§ Task prompt: Every line in the data below has to be repeated exactly; no picture belongs in the result.

────

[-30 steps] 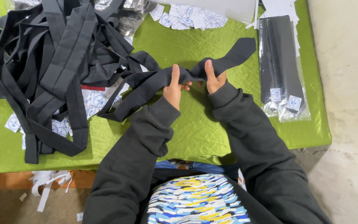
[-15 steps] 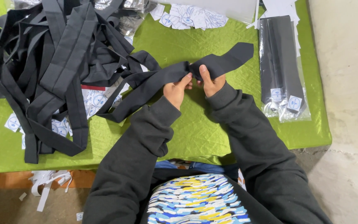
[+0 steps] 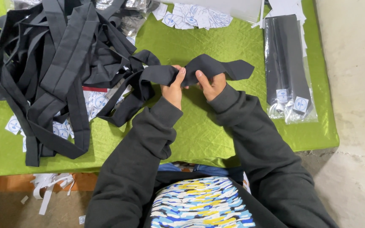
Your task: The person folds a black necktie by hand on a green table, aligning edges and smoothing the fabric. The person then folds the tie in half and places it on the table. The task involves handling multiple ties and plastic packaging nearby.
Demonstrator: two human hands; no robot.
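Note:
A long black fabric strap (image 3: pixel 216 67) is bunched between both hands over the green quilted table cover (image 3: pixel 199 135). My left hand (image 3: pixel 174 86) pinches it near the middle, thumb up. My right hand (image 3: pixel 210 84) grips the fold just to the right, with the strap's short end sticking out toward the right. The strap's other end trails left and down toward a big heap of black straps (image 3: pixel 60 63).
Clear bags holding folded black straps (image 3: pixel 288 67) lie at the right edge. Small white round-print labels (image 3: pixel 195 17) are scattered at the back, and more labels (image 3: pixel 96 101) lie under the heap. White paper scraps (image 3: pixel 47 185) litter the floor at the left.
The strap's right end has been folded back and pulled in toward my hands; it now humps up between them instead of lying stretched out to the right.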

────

§ Reply to the exercise:
[-30 steps] 
[-15 steps] 
[+0 steps] 
Your task: The person folds a black necktie by hand on a green table, aligning edges and smoothing the fabric. The person then folds the tie in half and places it on the table. The task involves handling multiple ties and plastic packaging nearby.
Demonstrator: two human hands; no robot.
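Note:
A long black fabric strap (image 3: pixel 216 67) is bunched between both hands over the green quilted table cover (image 3: pixel 199 135). My left hand (image 3: pixel 174 86) pinches it near the middle, thumb up. My right hand (image 3: pixel 210 84) grips the fold just to the right, with the strap's short end sticking out toward the right. The strap's other end trails left and down toward a big heap of black straps (image 3: pixel 60 63).
Clear bags holding folded black straps (image 3: pixel 288 67) lie at the right edge. Small white round-print labels (image 3: pixel 195 17) are scattered at the back, and more labels (image 3: pixel 96 101) lie under the heap. White paper scraps (image 3: pixel 47 185) litter the floor at the left.
The strap's right end has been folded back and pulled in toward my hands; it now humps up between them instead of lying stretched out to the right.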

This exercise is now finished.